### TO DO
Wherever the line with "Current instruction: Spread" sits in the listing below, transcribe from it up to and including the line with "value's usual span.", exactly, and leave the remaining lines out.

### MATERIAL PROVIDED

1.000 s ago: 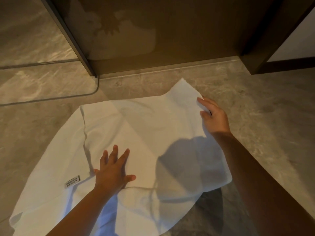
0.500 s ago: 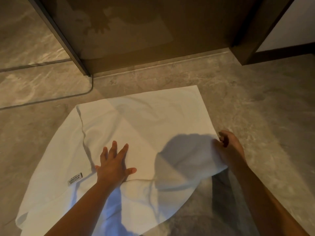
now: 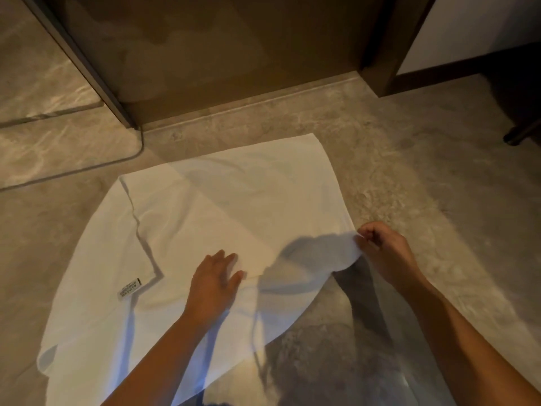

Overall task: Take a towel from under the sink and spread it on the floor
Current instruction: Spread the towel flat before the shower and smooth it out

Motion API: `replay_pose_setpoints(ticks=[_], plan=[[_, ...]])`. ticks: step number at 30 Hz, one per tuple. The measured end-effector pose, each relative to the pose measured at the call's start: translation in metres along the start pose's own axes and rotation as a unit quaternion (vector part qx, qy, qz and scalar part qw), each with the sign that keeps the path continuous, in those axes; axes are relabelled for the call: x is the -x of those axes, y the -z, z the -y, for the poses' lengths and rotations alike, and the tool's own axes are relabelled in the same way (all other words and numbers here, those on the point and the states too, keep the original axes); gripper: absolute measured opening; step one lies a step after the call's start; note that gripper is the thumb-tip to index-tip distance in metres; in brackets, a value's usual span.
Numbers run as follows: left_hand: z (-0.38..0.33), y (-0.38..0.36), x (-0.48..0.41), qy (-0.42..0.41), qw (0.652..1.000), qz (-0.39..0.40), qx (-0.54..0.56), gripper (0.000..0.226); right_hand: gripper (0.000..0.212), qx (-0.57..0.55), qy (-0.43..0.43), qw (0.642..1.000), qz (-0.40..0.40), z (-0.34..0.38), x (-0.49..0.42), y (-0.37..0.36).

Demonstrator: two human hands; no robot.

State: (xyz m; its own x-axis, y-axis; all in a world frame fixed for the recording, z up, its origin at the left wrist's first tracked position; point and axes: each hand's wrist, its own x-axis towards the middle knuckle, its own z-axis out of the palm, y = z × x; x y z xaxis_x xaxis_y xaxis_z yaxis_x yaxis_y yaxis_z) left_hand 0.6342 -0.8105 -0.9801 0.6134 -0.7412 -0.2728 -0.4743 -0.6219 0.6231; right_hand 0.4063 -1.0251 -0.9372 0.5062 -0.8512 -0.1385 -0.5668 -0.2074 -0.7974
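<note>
Now: towel (image 3: 219, 218) on floor (image 3: 409, 171), mostly spread; left grip (image 3: 213, 285) flat, fingers straight, pressing its middle; right grip (image 3: 383, 250) pinches right edge. Risk: hard tug drags towel, bunches it; fold (image 3: 140, 235) at left may go unsmoothed

The towel (image 3: 234, 206) is white cloth, matt and soft-looking, with shallow creases running away from the edge that the right hand (image 3: 383, 250) pinches. A small pale label (image 3: 129, 288) with dark print lies on it, well to the left of that grip. The floor (image 3: 409, 171) beside the grip looks like smooth, marbled grey-beige stone with a faint sheen, and the brown panel (image 3: 219, 54) far beyond is smooth and semi-glossy, with dim reflections.
</note>
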Motion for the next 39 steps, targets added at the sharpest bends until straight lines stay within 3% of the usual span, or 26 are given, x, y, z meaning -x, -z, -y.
replay_pose_setpoints(ticks=[3, 6, 11, 15, 20, 25, 30, 32, 35, 37, 39], plan=[[0.012, -0.008, -0.004, -0.011, 1.000, 0.004, -0.013, 0.101, 0.011, 0.073, 0.071, 0.995, 0.007, 0.019, 0.000, 0.012], [0.029, -0.014, -0.013, -0.018, 0.996, 0.040, -0.078, 0.116, 0.007, 0.070, 0.060, 0.996, 0.012, 0.030, -0.005, 0.016], [0.030, -0.015, -0.013, -0.011, 0.998, 0.033, -0.053, 0.090, 0.007, 0.053, 0.016, 0.997, -0.059, 0.025, -0.020, 0.017], [0.028, -0.015, -0.011, -0.044, 0.988, 0.075, -0.130, 0.066, 0.009, 0.053, -0.088, 0.993, -0.059, -0.006, -0.020, 0.017], [0.020, -0.016, 0.000, -0.050, 0.978, 0.088, -0.183, 0.072, 0.042, 0.080, -0.186, 0.978, 0.044, -0.039, 0.021, 0.009], [0.018, -0.011, 0.002, -0.058, 0.973, 0.097, -0.200, 0.073, 0.038, 0.125, -0.155, 0.979, 0.046, -0.037, 0.025, 0.013], [0.017, 0.005, 0.001, -0.062, 0.966, 0.130, -0.215, 0.070, 0.042, 0.190, -0.193, 0.960, 0.071, -0.029, 0.018, 0.009], [0.017, 0.025, -0.001, -0.088, 0.958, 0.137, -0.235, 0.067, 0.045, 0.246, -0.171, 0.952, 0.058, -0.023, 0.022, -0.001], [0.018, 0.071, 0.003, -0.163, 0.947, 0.125, -0.247, 0.070, 0.046, 0.294, -0.068, 0.953, 0.021, -0.009, 0.032, -0.022], [0.025, 0.101, 0.010, -0.203, 0.942, 0.095, -0.250, 0.065, 0.045, 0.287, 0.002, 0.957, 0.045, 0.003, 0.041, -0.044], [0.035, 0.124, 0.021, -0.191, 0.948, 0.055, -0.248, 0.057, 0.048, 0.260, 0.052, 0.960, 0.090, 0.015, 0.054, -0.071]])
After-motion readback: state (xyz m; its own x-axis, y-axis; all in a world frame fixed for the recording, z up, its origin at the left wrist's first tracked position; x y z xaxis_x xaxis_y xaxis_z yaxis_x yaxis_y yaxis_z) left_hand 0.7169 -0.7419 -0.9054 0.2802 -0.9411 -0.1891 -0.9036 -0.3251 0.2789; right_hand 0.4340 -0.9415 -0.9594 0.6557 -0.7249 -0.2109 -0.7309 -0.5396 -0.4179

### EXERCISE ANSWER
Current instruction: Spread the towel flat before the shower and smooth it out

Motion API: `replay_pose_setpoints(ticks=[_], plan=[[_, ...]])`. ticks: step number at 30 Hz, one per tuple. The measured end-effector pose, each relative to the pose measured at the call's start: translation in metres along the start pose's own axes and rotation as a unit quaternion (vector part qx, qy, qz and scalar part qw), each with the sign that keeps the path continuous, in those axes; axes are relabelled for the call: x is the -x of those axes, y the -z, z the -y, for the poses' lengths and rotations alike, and the tool's own axes are relabelled in the same way (all other words and numbers here, those on the point and the states too, keep the original axes); gripper: absolute measured opening; step one lies a step after the call's start; note that gripper is the thumb-tip to index-tip distance in metres; in brackets, a value's usual span.

That completes the response.